For the data that follows, return each line unchanged and drop the pictures.
--- Exercise materials Enclosed Below ---
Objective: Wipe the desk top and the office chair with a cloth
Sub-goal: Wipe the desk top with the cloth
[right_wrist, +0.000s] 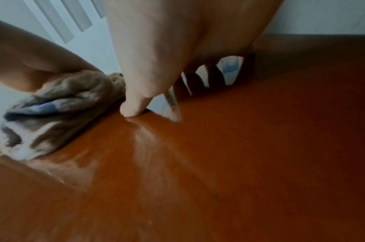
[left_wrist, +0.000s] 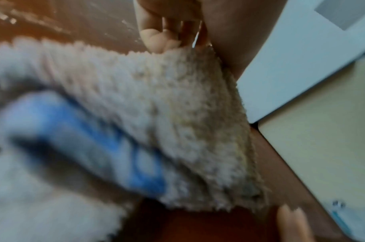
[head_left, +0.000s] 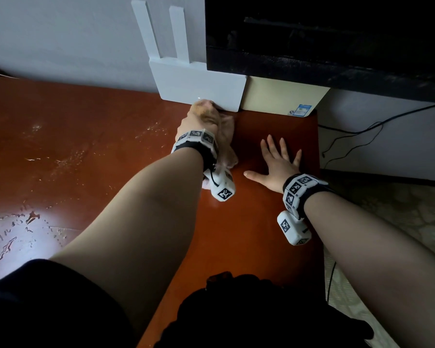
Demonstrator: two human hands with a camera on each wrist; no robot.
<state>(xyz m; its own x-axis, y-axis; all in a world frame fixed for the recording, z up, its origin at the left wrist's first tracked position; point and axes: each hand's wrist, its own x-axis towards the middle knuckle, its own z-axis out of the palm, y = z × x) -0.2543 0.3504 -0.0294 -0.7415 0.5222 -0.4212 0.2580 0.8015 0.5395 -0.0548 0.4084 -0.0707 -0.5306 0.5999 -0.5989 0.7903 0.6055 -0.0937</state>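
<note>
Wiping is well under way on the glossy red-brown wooden desk top (head_left: 261,234): wet streaks and droplets shine across its left part, so that stretch looks done, while the far right corner is in hand. No office chair shows, so that part seems left. The left hand (head_left: 199,119) grips the fluffy beige cloth with a blue stripe (head_left: 226,144), pressing it against the foot of a white router with upright antennas (head_left: 199,81). The right hand (head_left: 276,164) lies flat, fingers spread, near the desk's right edge. A black monitor (head_left: 324,41) stands far right on a cream box (head_left: 281,96); cables trail by the pale wall.
</note>
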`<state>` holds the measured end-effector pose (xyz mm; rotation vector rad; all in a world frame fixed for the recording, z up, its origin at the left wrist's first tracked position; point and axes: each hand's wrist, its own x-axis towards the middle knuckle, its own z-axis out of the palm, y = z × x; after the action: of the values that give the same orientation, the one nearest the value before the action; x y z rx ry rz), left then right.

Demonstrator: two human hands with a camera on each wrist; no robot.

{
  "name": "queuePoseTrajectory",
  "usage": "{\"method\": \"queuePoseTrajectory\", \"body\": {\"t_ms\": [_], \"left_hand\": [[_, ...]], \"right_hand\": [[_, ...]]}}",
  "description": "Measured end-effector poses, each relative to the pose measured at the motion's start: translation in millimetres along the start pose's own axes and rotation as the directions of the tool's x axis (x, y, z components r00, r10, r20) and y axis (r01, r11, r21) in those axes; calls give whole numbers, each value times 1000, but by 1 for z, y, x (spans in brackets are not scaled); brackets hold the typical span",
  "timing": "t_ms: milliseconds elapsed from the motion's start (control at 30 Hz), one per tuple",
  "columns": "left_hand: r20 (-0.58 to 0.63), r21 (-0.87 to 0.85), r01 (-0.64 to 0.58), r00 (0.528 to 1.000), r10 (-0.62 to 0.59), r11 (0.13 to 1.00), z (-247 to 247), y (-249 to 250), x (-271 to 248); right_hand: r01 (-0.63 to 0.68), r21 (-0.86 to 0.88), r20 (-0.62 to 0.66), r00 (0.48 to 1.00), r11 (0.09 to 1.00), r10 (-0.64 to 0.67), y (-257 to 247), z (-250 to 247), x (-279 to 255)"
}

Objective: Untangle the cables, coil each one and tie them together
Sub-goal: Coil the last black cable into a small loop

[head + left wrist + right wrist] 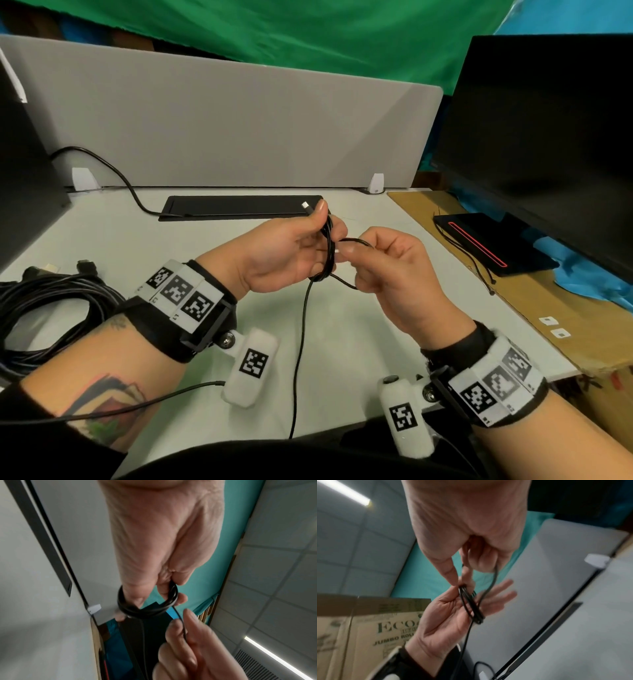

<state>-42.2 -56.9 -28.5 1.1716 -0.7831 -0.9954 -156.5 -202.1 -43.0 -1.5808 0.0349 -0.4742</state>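
My left hand (pixel 320 222) grips a small coil of thin black cable (pixel 329 246) above the desk, thumb on top. The cable's silver connector (pixel 305 205) sticks out past the thumb. My right hand (pixel 354 245) pinches a loose strand of the same cable just right of the coil. The free length (pixel 299 342) hangs from the coil toward the desk's front edge. In the left wrist view the coil (pixel 147 609) loops round my left fingers. In the right wrist view the coil (pixel 471 607) lies across the left palm. A pile of thicker black cables (pixel 51 308) lies at the left.
A grey divider panel (pixel 239 130) closes the back of the white desk (pixel 342 342). A dark monitor (pixel 548 137) and a black base with a red line (pixel 489 243) stand at the right on cardboard (pixel 531 318). Another dark screen (pixel 24 188) stands at the left.
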Motion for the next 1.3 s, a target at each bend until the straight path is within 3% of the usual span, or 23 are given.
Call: {"method": "queuePoseTrajectory", "body": {"t_ms": [100,167,300,400,467,533,700,767,867,967,1167,1233,1300], "left_hand": [[-55,78,-31,998,35,997,-3,3,-1],[-103,171,-50,992,68,984,-7,8,-2],[-67,200,-108,990,123,974,-8,13,-5],[-76,355,-158,977,197,922,-5,12,-2],[-96,484,-148,971,221,863,-5,9,-1],[-109,542,-153,962,250,827,-6,5,0],[-130,549,-182,946,299,816,-5,-7,3],[-123,528,-209,940,318,823,-5,-8,4],[-111,458,-270,928,356,847,-5,-6,4],[-135,460,-293,910,392,838,-7,-6,5],[-183,689,-148,912,368,709,-11,-10,6],[-199,698,-110,920,339,708,-14,-9,5],[-228,699,-65,924,308,712,-14,-7,5]], "right_hand": [[89,-271,-4,996,959,-94,-1,-2,-2],[163,-458,55,986,874,-155,-5,-5,-3],[215,-558,94,976,801,-196,-12,-11,0],[170,-639,134,985,750,-108,-17,-15,3],[115,-752,135,991,649,-18,-17,-18,3],[-20,-804,70,989,595,128,-18,-17,2],[-345,-733,-32,879,587,476,-5,-14,3],[-492,-577,-43,816,652,577,-5,-14,4],[-631,-226,63,751,743,657,-5,-14,6],[-660,-33,46,749,751,661,-3,-9,5],[-668,-18,43,743,744,668,11,-4,5],[-671,52,-21,739,739,673,13,-3,5],[-631,45,-63,772,775,633,14,0,6]]}}
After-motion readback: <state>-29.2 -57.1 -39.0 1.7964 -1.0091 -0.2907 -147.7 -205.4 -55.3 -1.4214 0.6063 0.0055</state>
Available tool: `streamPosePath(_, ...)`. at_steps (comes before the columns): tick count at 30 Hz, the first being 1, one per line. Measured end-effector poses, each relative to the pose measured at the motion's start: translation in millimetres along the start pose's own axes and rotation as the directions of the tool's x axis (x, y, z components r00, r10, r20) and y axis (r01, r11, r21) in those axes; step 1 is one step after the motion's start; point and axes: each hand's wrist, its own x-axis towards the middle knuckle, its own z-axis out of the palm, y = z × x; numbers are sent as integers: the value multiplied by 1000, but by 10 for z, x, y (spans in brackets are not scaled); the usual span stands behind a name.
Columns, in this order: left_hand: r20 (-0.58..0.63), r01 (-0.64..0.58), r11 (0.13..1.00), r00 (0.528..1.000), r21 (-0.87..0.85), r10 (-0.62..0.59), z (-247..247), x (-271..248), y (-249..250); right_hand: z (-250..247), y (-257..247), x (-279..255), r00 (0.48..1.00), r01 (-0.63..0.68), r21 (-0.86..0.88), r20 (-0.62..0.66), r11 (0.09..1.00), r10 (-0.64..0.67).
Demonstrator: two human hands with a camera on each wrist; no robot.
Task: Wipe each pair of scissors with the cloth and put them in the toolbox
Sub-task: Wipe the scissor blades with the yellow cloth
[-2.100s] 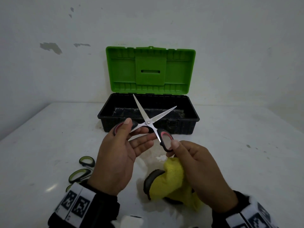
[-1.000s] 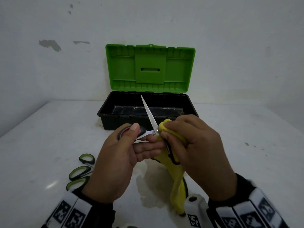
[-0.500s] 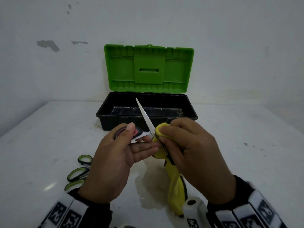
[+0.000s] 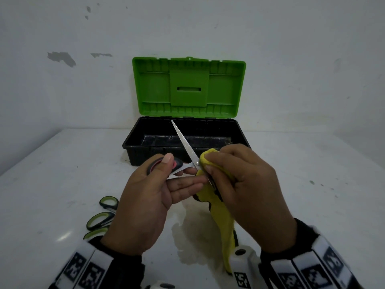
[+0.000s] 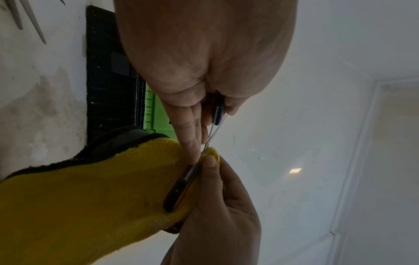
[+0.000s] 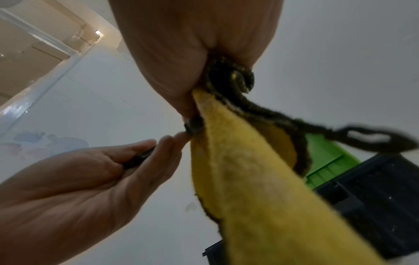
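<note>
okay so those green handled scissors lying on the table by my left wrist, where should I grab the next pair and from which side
Probably by a handle loop of the green-handled scissors, from above: the loops lie flat on the table facing you, blades hidden behind your left hand.

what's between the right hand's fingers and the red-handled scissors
A fold of the yellow cloth, pinched by the right hand round the red-handled scissors; head view.

Red-handled scissors (image 4: 183,147) held open, yellow cloth (image 4: 220,211) wrapping one blade, before open toolbox (image 4: 133,142).

Left hand (image 5: 204,59): pinches scissors (image 5: 217,114) handle.
Right hand (image 5: 217,206): presses yellow cloth (image 5: 90,197) round blade.
Toolbox (image 5: 108,89): behind.
</note>
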Motion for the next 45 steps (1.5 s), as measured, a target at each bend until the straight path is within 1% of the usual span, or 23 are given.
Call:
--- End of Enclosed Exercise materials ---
- _Result for this task_
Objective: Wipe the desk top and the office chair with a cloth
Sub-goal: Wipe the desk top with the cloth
[right_wrist, +0.000s] 
[left_wrist, +0.000s] 
[head_left, +0.000s] 
Demonstrator: two human hands with a camera on each wrist; no robot.
<state>(xyz m; its own x-axis, y-axis; all in a world frame fixed for the recording, z up, its origin at the left wrist's first tracked position; point and axes: each hand's wrist, its own x-axis towards the middle knuckle, its own z-axis out of the palm, y = z × x) -0.2543 0.3504 -0.0294 -0.7415 0.5222 -0.4212 0.2580 0.8015 0.5395 -0.0548 0.4084 -0.0707 -0.5306 0.5999 -0.5989 0.7903 0.6055 -0.0937</state>
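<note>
Wiping is well under way on the glossy red-brown wooden desk top (head_left: 261,234): wet streaks and droplets shine across its left part, so that stretch looks done, while the far right corner is in hand. No office chair shows, so that part seems left. The left hand (head_left: 199,119) grips the fluffy beige cloth with a blue stripe (head_left: 226,144), pressing it against the foot of a white router with upright antennas (head_left: 199,81). The right hand (head_left: 276,164) lies flat, fingers spread, near the desk's right edge. A black monitor (head_left: 324,41) stands far right on a cream box (head_left: 281,96); cables trail by the pale wall.
</note>
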`<state>` holds the measured end-effector pose (xyz mm; rotation vector rad; all in a world frame fixed for the recording, z up, its origin at the left wrist's first tracked position; point and axes: each hand's wrist, its own x-axis towards the middle knuckle, its own z-axis out of the palm, y = z × x; after the action: of the values that give the same orientation, the one nearest the value before the action; x y z rx ry rz), left then right.

Demonstrator: two human hands with a camera on each wrist; no robot.

{
  "name": "queuePoseTrajectory",
  "usage": "{\"method\": \"queuePoseTrajectory\", \"body\": {\"t_ms\": [_], \"left_hand\": [[_, ...]], \"right_hand\": [[_, ...]]}}",
  "description": "Measured end-effector poses, each relative to the pose measured at the motion's start: translation in millimetres along the start pose's own axes and rotation as the directions of the tool's x axis (x, y, z components r00, r10, r20) and y axis (r01, r11, r21) in those axes; calls give whole numbers, each value times 1000, but by 1 for z, y, x (spans in brackets are not scaled); brackets hold the typical span",
  "timing": "t_ms: milliseconds elapsed from the motion's start (control at 30 Hz), one per tuple",
  "columns": "left_hand: r20 (-0.58 to 0.63), r21 (-0.87 to 0.85), r01 (-0.64 to 0.58), r00 (0.528 to 1.000), r10 (-0.62 to 0.59), r11 (0.13 to 1.00), z (-247 to 247), y (-249 to 250), x (-271 to 248); right_hand: r01 (-0.63 to 0.68), r21 (-0.86 to 0.88), r20 (-0.62 to 0.66), r00 (0.48 to 1.00), r11 (0.09 to 1.00), r10 (-0.64 to 0.67), y (-257 to 247), z (-250 to 247), x (-279 to 255)"
}

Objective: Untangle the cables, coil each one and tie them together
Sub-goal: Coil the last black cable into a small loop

[head + left wrist + right wrist] 

<state>-42.2 -56.9 -28.5 1.1716 -0.7831 -0.9954 -156.5 -202.1 -43.0 -1.5808 0.0349 -0.4742</state>
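My left hand (pixel 320 222) grips a small coil of thin black cable (pixel 329 246) above the desk, thumb on top. The cable's silver connector (pixel 305 205) sticks out past the thumb. My right hand (pixel 354 245) pinches a loose strand of the same cable just right of the coil. The free length (pixel 299 342) hangs from the coil toward the desk's front edge. In the left wrist view the coil (pixel 147 609) loops round my left fingers. In the right wrist view the coil (pixel 471 607) lies across the left palm. A pile of thicker black cables (pixel 51 308) lies at the left.
A grey divider panel (pixel 239 130) closes the back of the white desk (pixel 342 342). A dark monitor (pixel 548 137) and a black base with a red line (pixel 489 243) stand at the right on cardboard (pixel 531 318). Another dark screen (pixel 24 188) stands at the left.
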Motion for the next 1.3 s, a target at each bend until the straight path is within 3% of the usual span, or 23 are given.
Call: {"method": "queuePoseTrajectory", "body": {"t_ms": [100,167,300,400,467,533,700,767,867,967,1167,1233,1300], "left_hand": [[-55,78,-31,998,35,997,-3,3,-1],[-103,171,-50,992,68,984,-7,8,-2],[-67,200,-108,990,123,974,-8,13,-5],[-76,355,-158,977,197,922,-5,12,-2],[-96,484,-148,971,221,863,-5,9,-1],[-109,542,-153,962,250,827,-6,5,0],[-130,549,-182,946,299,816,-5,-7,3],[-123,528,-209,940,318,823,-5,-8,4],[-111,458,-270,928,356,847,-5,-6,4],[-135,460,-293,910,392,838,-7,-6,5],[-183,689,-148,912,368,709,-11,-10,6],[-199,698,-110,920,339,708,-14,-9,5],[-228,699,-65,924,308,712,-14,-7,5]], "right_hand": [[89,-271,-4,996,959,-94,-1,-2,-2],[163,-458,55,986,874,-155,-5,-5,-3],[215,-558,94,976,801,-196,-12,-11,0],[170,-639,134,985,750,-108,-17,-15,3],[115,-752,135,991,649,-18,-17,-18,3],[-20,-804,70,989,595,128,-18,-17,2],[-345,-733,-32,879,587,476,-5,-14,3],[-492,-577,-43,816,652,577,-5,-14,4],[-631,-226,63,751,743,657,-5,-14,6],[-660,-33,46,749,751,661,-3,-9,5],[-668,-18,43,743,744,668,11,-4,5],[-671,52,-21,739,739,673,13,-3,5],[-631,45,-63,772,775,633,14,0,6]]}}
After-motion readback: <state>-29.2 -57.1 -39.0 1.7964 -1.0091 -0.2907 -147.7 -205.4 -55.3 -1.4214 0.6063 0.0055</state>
Available tool: `streamPosePath(_, ...)`. at_steps (comes before the columns): tick count at 30 Hz, the first being 1, one per line. Measured end-effector poses, each relative to the pose measured at the motion's start: translation in millimetres along the start pose's own axes and rotation as the directions of the tool's x axis (x, y, z components r00, r10, r20) and y axis (r01, r11, r21) in those axes; step 1 is one step after the motion's start; point and axes: each hand's wrist, its own x-axis towards the middle knuckle, its own z-axis out of the palm, y = z × x; numbers are sent as integers: the value multiplied by 1000, but by 10 for z, x, y (spans in brackets are not scaled); the usual span stands behind a name.
Columns, in this order: left_hand: r20 (-0.58..0.63), r01 (-0.64..0.58), r11 (0.13..1.00), r00 (0.528..1.000), r21 (-0.87..0.85), r10 (-0.62..0.59), z (-247..247), x (-271..248), y (-249..250); right_hand: z (-250..247), y (-257..247), x (-279..255), r00 (0.48..1.00), r01 (-0.63..0.68), r21 (-0.86..0.88), r20 (-0.62..0.66), r11 (0.09..1.00), r10 (-0.64..0.67).
Demonstrator: two human hands with a camera on each wrist; no robot.
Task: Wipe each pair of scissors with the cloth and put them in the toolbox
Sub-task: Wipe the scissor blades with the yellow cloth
[-2.100s] 
[-1.000s] 
[-0.500s] 
[+0.000s] 
[+0.000s] 
[+0.000s] 
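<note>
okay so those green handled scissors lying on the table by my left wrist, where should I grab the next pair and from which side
Probably by a handle loop of the green-handled scissors, from above: the loops lie flat on the table facing you, blades hidden behind your left hand.

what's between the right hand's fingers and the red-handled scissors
A fold of the yellow cloth, pinched by the right hand round the red-handled scissors; head view.

Red-handled scissors (image 4: 183,147) held open, yellow cloth (image 4: 220,211) wrapping one blade, before open toolbox (image 4: 133,142).

Left hand (image 5: 204,59): pinches scissors (image 5: 217,114) handle.
Right hand (image 5: 217,206): presses yellow cloth (image 5: 90,197) round blade.
Toolbox (image 5: 108,89): behind.
</note>
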Motion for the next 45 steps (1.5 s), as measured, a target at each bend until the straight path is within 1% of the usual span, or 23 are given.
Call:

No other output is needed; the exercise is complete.